Because of its unique duration, the test format also offers the possibility of long, slow fluctuations of fortune, such as the remarkable fight-back by England against India’s initial upper hand in the recent Hyderabad test.

Elgar is surely right to insist that such a unique format cannot be built on the foundation of another. Pointing to the handsome turnout for both tests against India, he also rejects the idea that the short form is cricket’s financial salvation because fans want it. Indeed, as the 50% stockholder in the SA20, CSA garnered a profit from the 20-over bonanza of just R32-million last year, compared with projected proceeds of R1-billion from an Indian tour to which the test series was central.

“Luckily, tests remain part of our cricketing culture,” he remarked.

It is paradoxical, in that context, that CSA shows so little commitment to the five-day format and its feeder, domestic first-class cricket. This season the regions will each play just seven first-class matches, compared to the erstwhile ten; after February there will be an eight-month hiatus before the next test series at home, 

Further signs of official neglect and disinterest are the state of test wickets – Newlands lacks a full-time groundsman, while the Wanderers, once fast and bouncy, now spins like a  top — and the scheduling of just two tests per series, starving players and fans of the exposure the format critically needs. 

Former South African spinner Paul Harris has attacked the unsustainable approach of basing South Africa’s continued five-day competitiveness on “good fast bowling and rubbish pitches”. Writer Niren Tolsi sees a parallel between colonial extractive industry and the Indian board’s mining of South African pace to feed the $2-billion octopus of the IPL.

It has been proposed that cricket should follow football by scheduling specific windows for international matches, to avert fixture clashes with clubs. Elgar argues that the increasingly clogged international schedule could be decongested to accommodate more tests by dumping 50-over matches, which “the players don’t like anyway”. 
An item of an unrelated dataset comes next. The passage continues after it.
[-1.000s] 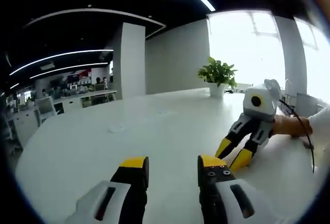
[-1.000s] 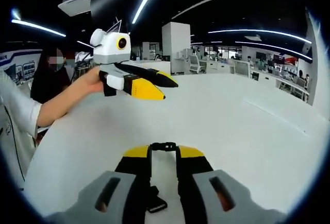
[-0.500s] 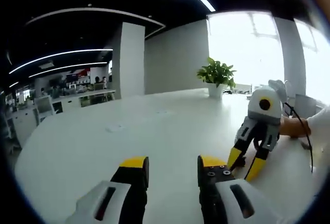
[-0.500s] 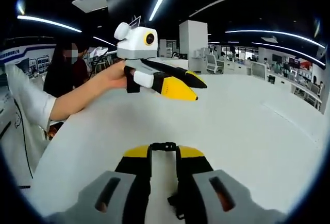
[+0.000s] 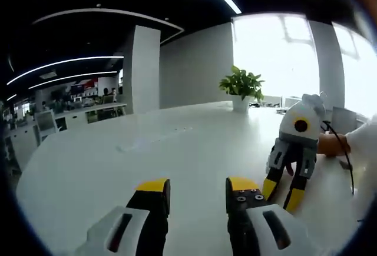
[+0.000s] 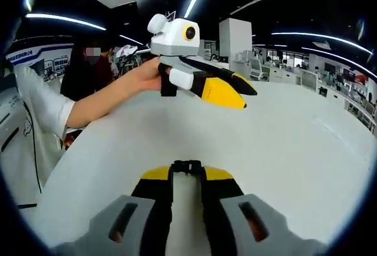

Financially, he argues that the answer lies in rebuilding the sponsorship base lost in 1919-20 during cricket’s intractable governance imbroglio, when Standard Bank and Momentum walked away after CSA’s chief executive was sacked, its president stepped down, journalists were de-accredited and players sued the administration.

To circumvent the damage to the brand, Elgar is known to have suggested during his captaincy that senior players should be used to woo potential sponsors from the business world. “Offer them a round of golf with Rabada or Markram and they would salivate,” he said.

The suggestion has never been acted on.